The GDPR Guide to Search Ads

Posted by Lawrence Greenlee


One of the key elements of the GDPR, which comes into play in 2018, is the understanding of the term ‘personal data’. While you might think that this only relates to elements that specifically identify an individual, such as a name or email address, you’d be wrong.

Definition of personal data:

“‘Personal data’ means any information relating to an identified or identifiable natural person; an identifiable natural person is one who can be identified, directly or indirectly, in particular by reference to an identifier such as a name, an identification number, location data, an online identifier or to one or more factors specific to the physical, physiological, genetic, mental, economic, cultural or social identity of that natural person.”

In search ads, advertisers have access to a great deal of online data that falls under this definition, which allows us to target a specific audience by parameters such as website activity, demographic, email lists, etc.
Google has already updated its data protection policies in Europe and implemented strong privacy protections to reflect GDPR guidelines. Google is committed to complying with the new legislation and will support its partners throughout this process by answering any queries you have over email or via your Google Account Manager.

Things you’re probably doing wrong

Website cookies

Data collection from website cookies is a vital element of many search ad targeting options.

Cookies are mentioned once in the GDPR, in Recital 30:

“Natural persons may be associated with online identifiers…such as internet protocol addresses, cookie identifiers or other identifiers…. This may leave traces which, in particular when combined with unique identifiers and other information received by the servers, may be used to create profiles of the natural persons and identify them.”

What this essentially tells us is that data from cookies, where they are used to uniquely identify the device, or used in combination with other data (related to the individual associated with or using the device), should be treated as personal data. This position is also reinforced by Recital 26, which states that where data can reasonably be used, either alone or in conjunction with other data to single out an individual or otherwise identify them indirectly, then it is personal data.

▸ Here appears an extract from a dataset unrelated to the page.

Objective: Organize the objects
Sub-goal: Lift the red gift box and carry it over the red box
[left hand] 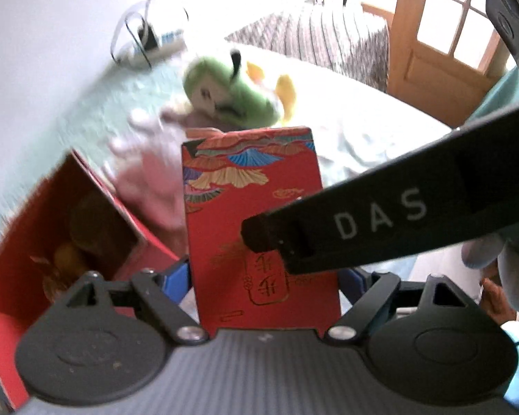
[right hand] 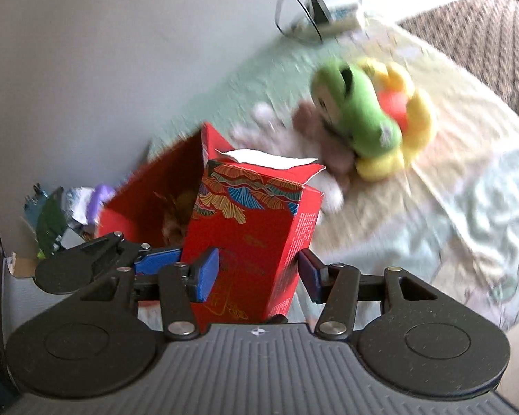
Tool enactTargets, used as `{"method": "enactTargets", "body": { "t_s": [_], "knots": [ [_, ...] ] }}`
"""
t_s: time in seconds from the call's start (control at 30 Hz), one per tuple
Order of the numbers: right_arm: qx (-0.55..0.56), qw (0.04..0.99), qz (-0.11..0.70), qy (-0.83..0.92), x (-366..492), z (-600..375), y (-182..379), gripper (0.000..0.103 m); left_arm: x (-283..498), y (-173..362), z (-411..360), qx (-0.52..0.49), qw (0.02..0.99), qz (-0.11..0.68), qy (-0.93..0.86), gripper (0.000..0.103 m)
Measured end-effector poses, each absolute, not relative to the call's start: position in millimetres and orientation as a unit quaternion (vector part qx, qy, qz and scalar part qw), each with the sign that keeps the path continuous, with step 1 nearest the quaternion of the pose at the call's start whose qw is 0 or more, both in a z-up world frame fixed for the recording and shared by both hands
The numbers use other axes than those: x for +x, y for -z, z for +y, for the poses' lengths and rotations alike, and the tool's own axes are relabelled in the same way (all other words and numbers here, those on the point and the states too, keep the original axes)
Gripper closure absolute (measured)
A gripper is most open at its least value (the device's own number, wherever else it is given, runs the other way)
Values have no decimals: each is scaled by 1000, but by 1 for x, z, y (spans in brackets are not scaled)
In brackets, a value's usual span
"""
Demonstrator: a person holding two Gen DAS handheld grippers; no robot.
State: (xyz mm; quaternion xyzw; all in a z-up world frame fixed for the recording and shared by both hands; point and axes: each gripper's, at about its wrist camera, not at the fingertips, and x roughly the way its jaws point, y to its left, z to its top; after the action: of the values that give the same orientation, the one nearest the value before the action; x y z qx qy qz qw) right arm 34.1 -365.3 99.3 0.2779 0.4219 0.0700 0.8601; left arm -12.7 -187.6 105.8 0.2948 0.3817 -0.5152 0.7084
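Red carton (left hand: pixel 256 207), tall, with fan and cloud print and gold characters, sits between our left gripper (left hand: pixel 271 278) pads, which clamp its lower sides. We see it again in the right wrist view (right hand: pixel 256 238), top flap torn open with a white inside; contents hidden. Our right gripper (right hand: pixel 259 273) brackets the same carton: the left blue pad (right hand: pixel 209 273) is at its face, the right pad (right hand: pixel 311 275) stands just off its side, and the jaws are opening. A black finger marked DAS (left hand: pixel 380 218) crosses the carton front in the left wrist view.

Just left and behind stands a bigger red box (right hand: pixel 155 190), open on top, with something brown and yellow inside, too blurred to name. Beyond, a pale green cloth (right hand: pixel 449 190) covers the surface, with free space to the right of the carton. A green plush toy (right hand: pixel 356 117) lies there on a yellow and red plush (right hand: pixel 411 117), well apart from the carton. White wall (right hand: pixel 103 52) closes the left side; a striped sofa back (left hand: pixel 328 38) edges the far side.
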Motion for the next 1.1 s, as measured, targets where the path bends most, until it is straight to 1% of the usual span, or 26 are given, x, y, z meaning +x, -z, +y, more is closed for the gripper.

Use of pseudonymous identifiers, like strings of numbers or letters, which cookies typically contain to give them uniqueness, still counts as personal data.

So under the GDPR, any cookie or other identifier, uniquely attributed to a device and therefore capable of identifying an individual, or treating them as unique even without identifying them, is personal data.

This will certainly cover almost all advertising/targeting cookies, a large number of web analytics cookies, and quite a few functional services like survey and chat tools that record user IDs in cookies. In addition, when it comes to offline customer sales uploads from tills, Google has changed how much and what data about a specific individual you are allowed to upload and track.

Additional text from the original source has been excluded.